EXERCISE DETAILS:
The entire listing, reproduced exactly and stripped of images, is the expected output.

RECORDED INFORMATION:
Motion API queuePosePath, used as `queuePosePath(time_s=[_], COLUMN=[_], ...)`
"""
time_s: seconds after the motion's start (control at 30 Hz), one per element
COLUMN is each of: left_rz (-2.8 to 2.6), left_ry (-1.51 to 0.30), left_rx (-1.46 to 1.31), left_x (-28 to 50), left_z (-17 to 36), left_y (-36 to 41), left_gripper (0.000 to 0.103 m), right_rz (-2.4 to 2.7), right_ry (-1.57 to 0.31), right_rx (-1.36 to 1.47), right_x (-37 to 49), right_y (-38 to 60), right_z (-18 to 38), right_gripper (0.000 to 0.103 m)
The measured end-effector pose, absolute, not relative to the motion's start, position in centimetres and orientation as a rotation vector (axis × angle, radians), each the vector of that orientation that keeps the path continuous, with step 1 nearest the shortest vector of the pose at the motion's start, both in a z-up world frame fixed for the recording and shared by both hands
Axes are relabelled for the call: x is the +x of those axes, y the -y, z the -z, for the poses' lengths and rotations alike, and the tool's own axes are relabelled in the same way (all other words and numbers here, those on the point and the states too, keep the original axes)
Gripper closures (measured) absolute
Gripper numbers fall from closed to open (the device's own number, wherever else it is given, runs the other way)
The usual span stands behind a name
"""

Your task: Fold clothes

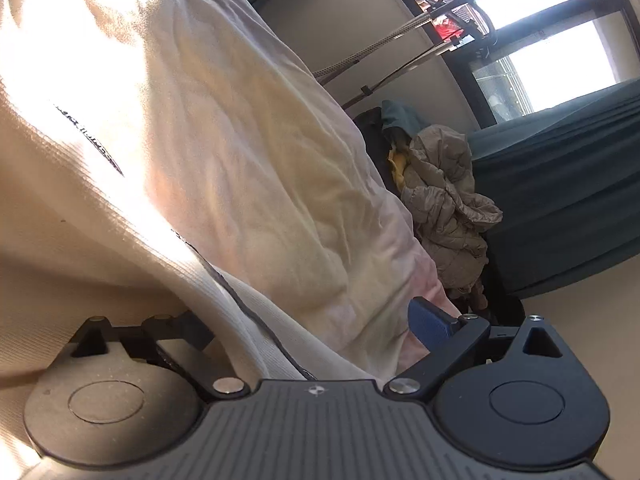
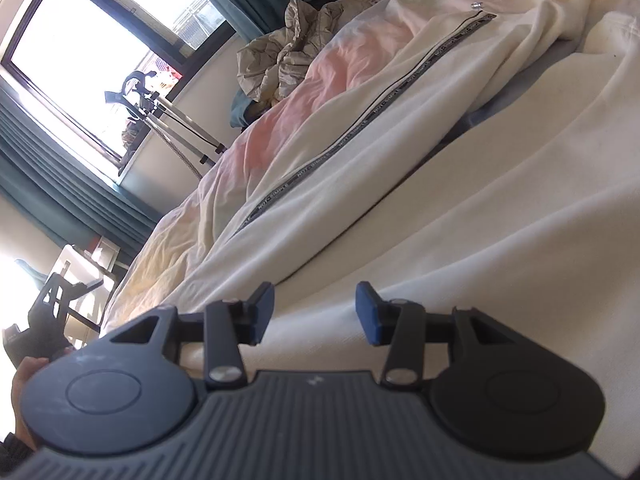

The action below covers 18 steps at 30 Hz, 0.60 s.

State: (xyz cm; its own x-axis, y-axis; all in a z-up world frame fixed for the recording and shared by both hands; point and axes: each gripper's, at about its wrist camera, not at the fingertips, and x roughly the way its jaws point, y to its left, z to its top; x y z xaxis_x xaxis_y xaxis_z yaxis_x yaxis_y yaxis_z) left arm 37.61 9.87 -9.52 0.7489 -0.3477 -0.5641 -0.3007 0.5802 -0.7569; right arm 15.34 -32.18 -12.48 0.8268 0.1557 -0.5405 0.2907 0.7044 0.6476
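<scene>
A cream zip-up jacket (image 2: 460, 200) with a dark lettered zipper tape (image 2: 360, 120) lies spread on the bed. My right gripper (image 2: 315, 312) is open, its blue pads (image 2: 370, 314) just above the jacket's cloth, holding nothing. In the left wrist view the same jacket (image 1: 100, 208) fills the left side, with its zipper tape (image 1: 240, 300) running down between the fingers. My left gripper (image 1: 312, 332) is wide open; cloth lies between the jaws, the right blue pad (image 1: 430, 326) shows and the left pad is hidden under fabric.
A cream and pink duvet (image 1: 280, 184) (image 2: 320, 80) lies behind the jacket. A crumpled beige puffer coat (image 1: 448, 200) (image 2: 288, 52) sits beyond it. Teal curtains (image 1: 560, 184) (image 2: 60, 168), a window (image 2: 80, 40) and a stand (image 2: 160, 96) are behind.
</scene>
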Motion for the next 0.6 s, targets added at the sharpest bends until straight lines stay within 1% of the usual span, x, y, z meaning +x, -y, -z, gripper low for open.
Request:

RESULT:
Motion API queuePosePath, used as `queuePosePath(time_s=[_], COLUMN=[_], ...)`
"""
time_s: seconds after the motion's start (control at 30 Hz), one per element
COLUMN is each of: left_rz (-2.8 to 2.6), left_ry (-1.51 to 0.30), left_rx (-1.46 to 1.31), left_x (-28 to 50), left_z (-17 to 36), left_y (-36 to 41), left_gripper (0.000 to 0.103 m), right_rz (-2.4 to 2.7), right_ry (-1.57 to 0.31), right_rx (-1.36 to 1.47), right_x (-37 to 49), right_y (-38 to 60), right_z (-18 to 38), right_gripper (0.000 to 0.103 m)
The measured end-effector pose, absolute, not relative to the motion's start, position in centimetres and orientation as a rotation vector (axis × angle, radians), each the vector of that orientation that keeps the path continuous, with step 1 nearest the shortest vector of the pose at the motion's start, both in a z-up world frame fixed for the recording and shared by both hands
Axes are relabelled for the call: x is the +x of those axes, y the -y, z the -z, for the poses' lengths and rotations alike, and the tool's own axes are relabelled in the same way (all other words and numbers here, those on the point and the states too, keep the original axes)
Gripper closures (measured) absolute
Gripper numbers fall from closed to open (the device's own number, wherever else it is given, runs the other way)
The usual span stands behind a name
"""

Your task: Fold clothes


The action below covers 18 steps at 30 Hz, 0.60 s.

State: (xyz cm; its own x-axis, y-axis; all in a z-up world frame fixed for the recording and shared by both hands; point and axes: each gripper's, at about its wrist camera, not at the fingertips, and x roughly the way its jaws point, y to its left, z to its top; x y z xaxis_x xaxis_y xaxis_z yaxis_x yaxis_y yaxis_z) left arm 37.61 9.87 -9.52 0.7489 -0.3477 -0.5641 -0.3007 0.5802 -0.7569; right arm 15.34 -32.18 -12.48 0.8268 0.1557 -0.5405 0.2907 0.7044 0.6476
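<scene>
A cream zip-up jacket (image 2: 460, 200) with a dark lettered zipper tape (image 2: 360, 120) lies spread on the bed. My right gripper (image 2: 315, 312) is open, its blue pads (image 2: 370, 314) just above the jacket's cloth, holding nothing. In the left wrist view the same jacket (image 1: 100, 208) fills the left side, with its zipper tape (image 1: 240, 300) running down between the fingers. My left gripper (image 1: 312, 332) is wide open; cloth lies between the jaws, the right blue pad (image 1: 430, 326) shows and the left pad is hidden under fabric.
A cream and pink duvet (image 1: 280, 184) (image 2: 320, 80) lies behind the jacket. A crumpled beige puffer coat (image 1: 448, 200) (image 2: 288, 52) sits beyond it. Teal curtains (image 1: 560, 184) (image 2: 60, 168), a window (image 2: 80, 40) and a stand (image 2: 160, 96) are behind.
</scene>
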Motion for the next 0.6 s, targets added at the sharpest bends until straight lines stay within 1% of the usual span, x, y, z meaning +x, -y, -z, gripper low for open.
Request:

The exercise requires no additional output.